TASK TO COMPLETE: In the listing below, how many lines contain the string "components"? Reply with the number alone.

EXERCISE DATA:
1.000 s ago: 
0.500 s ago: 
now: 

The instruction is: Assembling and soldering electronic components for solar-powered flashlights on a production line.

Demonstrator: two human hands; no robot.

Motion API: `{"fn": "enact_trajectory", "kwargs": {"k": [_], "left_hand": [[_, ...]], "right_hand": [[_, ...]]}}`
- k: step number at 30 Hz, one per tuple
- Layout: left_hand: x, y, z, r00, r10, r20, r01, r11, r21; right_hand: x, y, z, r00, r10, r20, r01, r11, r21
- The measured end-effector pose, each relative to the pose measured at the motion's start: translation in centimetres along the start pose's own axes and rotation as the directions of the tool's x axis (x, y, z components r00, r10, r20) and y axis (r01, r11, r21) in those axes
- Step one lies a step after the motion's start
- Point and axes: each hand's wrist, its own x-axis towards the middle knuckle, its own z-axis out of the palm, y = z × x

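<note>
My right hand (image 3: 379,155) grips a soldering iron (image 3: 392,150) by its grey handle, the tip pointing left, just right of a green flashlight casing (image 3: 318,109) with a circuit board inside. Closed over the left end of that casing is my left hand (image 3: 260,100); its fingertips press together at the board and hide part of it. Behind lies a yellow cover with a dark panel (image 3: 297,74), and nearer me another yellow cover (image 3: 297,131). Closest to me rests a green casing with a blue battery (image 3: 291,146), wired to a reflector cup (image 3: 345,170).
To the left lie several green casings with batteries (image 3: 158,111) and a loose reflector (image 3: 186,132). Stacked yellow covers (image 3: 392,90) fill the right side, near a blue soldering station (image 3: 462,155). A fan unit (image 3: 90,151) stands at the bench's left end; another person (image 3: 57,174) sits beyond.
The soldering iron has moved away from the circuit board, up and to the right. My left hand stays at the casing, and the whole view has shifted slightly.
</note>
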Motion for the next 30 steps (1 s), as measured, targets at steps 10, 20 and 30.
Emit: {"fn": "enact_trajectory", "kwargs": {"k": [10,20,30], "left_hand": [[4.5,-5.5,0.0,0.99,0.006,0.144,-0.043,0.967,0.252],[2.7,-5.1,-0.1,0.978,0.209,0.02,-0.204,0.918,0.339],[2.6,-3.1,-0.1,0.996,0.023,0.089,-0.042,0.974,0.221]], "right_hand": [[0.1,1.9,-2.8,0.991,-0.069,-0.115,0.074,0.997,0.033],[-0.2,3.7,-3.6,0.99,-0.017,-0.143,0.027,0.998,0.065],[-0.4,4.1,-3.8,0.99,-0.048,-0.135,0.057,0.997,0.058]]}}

THE ANSWER: 2